Es sind die Maßstäbe, die gelten.
Das ist das Maß, an dem wir gemessen werden.
Das Maß der Liebe.
Und das ist immer noch eine Zumutung.
Weil wir uns selber das Maß oft genug nicht gönnen.
Gott verzichtet selber auf alle Ansprüche und Ränge.
Er ebnet alles ein, was uns von ihm trennt.
Räumt Steine und Müll und Schutt und Bäume aus dem Weg.
Und macht so alles möglich.
Aber dann kann es auch anders gehen.
Muss anders gehen.
VII.
Johannes, der Gegendemonstrant gegen unser Ruhebedürfnis,
er kommt mit der Politik der kleinen Schritte.
Der Traum von einer Welt, wie Gott sie will, soll Wirklichkeit werden.
Aber das passiert nicht von heute auf morgen, nicht Knall auf Fall,
sondern in mühsamer und manchmal auch müheloser Kleinarbeit.
Und statt vor den Bergen der unerledigten Ungerechtigkeiten zu erstarren,
lohnt es sich einfach anzufangen.
Einen Brief für Deniz schreiben, der seit über 300 Tagen im türkischen Gefängnis sitzt.
Einen Benefizkinonachmittag organisieren für Shawkat,
damit er seine Familie aus Syrien hierher holen kann.

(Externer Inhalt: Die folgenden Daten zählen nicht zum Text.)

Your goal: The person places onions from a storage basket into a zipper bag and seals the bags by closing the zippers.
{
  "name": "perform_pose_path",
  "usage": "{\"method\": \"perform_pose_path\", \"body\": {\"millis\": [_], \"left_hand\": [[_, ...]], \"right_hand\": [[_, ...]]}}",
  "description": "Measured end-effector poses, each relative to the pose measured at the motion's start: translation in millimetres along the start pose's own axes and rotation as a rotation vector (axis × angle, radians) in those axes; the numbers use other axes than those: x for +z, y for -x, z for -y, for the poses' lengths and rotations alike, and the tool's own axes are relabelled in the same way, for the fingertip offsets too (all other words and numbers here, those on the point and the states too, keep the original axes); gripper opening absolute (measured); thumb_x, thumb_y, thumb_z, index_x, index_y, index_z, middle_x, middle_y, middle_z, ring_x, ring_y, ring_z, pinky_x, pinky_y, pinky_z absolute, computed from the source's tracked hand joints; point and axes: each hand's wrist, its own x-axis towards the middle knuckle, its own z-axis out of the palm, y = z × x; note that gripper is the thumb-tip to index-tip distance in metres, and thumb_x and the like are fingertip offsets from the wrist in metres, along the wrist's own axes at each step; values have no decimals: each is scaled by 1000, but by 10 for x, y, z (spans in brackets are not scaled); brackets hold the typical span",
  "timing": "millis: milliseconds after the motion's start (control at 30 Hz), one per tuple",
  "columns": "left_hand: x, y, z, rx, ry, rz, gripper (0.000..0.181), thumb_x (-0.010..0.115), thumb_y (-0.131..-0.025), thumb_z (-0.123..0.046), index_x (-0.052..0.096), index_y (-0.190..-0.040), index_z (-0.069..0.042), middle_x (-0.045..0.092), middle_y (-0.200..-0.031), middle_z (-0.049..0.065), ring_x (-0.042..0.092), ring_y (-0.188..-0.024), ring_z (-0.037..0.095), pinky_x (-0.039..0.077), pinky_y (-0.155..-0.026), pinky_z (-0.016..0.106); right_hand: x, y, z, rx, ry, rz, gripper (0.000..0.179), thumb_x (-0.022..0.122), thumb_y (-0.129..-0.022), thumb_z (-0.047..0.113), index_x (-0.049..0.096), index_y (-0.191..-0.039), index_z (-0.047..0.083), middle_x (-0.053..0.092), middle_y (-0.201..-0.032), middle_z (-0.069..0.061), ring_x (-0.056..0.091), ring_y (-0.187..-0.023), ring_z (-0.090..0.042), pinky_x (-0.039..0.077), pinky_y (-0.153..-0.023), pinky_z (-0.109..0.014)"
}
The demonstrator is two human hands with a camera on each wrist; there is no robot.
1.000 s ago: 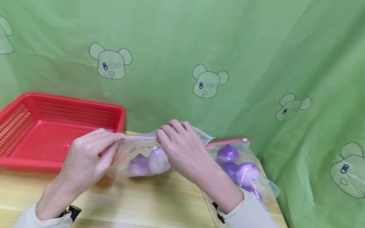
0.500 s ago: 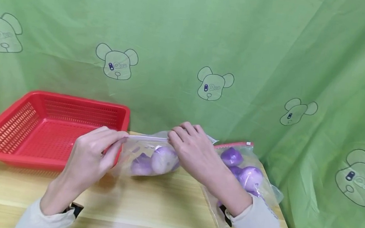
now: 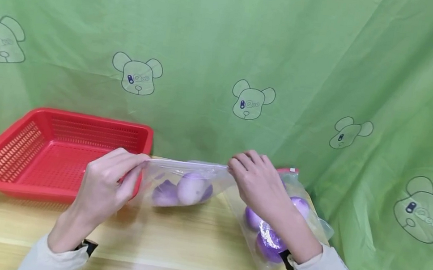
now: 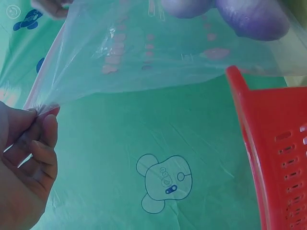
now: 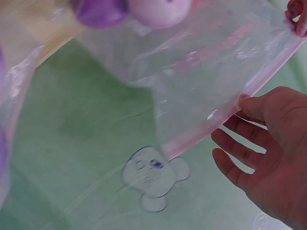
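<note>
A clear zip bag is stretched between my hands, with several purple-and-white, onion-like round pieces sagging inside. My left hand pinches the left end of its pale zip edge. Farther right along that same edge, the thumb and index finger of my right hand pinch the strip; the other fingers are spread loosely in the right wrist view. The edge looks pink there, and a short end of the bag extends past the pinch. Pink printing marks the bag in the left wrist view.
Left on the wooden table stands a red slotted basket. A second zip bag with a red zip and more purple pieces lies at the right, partly behind my right forearm. A green curtain hangs behind and to the right.
My right hand has slid rightward along the zip edge, and more of the strip now shows pulled straight between my hands. My left hand keeps its pinch at the left end.
</note>
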Motion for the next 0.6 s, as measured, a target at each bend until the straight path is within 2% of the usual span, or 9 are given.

Mit Trajan von Anwalt zu Anwalt gehen
und von Gericht zu Gericht
und nun darf er endlich bleiben.
Er hat ja schon längst eine Arbeit.
Beim nächsten Mal bei H+M fragen, ob sie auch faire Kleidung haben.
Und ... ja, Zeichen gegen Menschenverachtung setzen,
egal ob der Oberbürgermeister das passend findet oder nicht.*
VIII.
Es lohnt sich, anzufangen.
Es braucht nichts Unmögliches.
Nur das, was die Liebe gebietet.
Umso wichtiger, dass wir sie uns sagen lassen.
Diese Worte, die wie Sand im Weltgetriebe sind.
Die uns losschicken, zu lieben.
Verschwitzt und kleinmütig wie wir sind.
Aber voller Sehnsucht.
Gut, dass es Störenfriede wie Johannes gibt, die uns auf den Weg bringen.
Ein Weg der über Berge und durch Täler geht, hoch und tief.
Und durch die Wüste, deren Sand uns die Fußsohlen verbrennt.
»Bereitet den Weg des Herrn.«
Muss das sein?
Ja, es muss sein.
Und es wird sein.
Und er, der Herr, wird bei uns sein.
Amen.
*) In der vergangenen Woche hat der Pforzheimer Oberbürgermeister öffentlich die seit 5 Jahren übliche und seit 3 Jahren intensivierte Praxis in Frage gestellt, am 23.2. (dem Tag der Zerstörung Pforzheims am Ende des 2.Weltkriegs) auch deutliche Zeichen gegen die rechtsextreme Instrumentalisierung des Gedenkens zu setzen.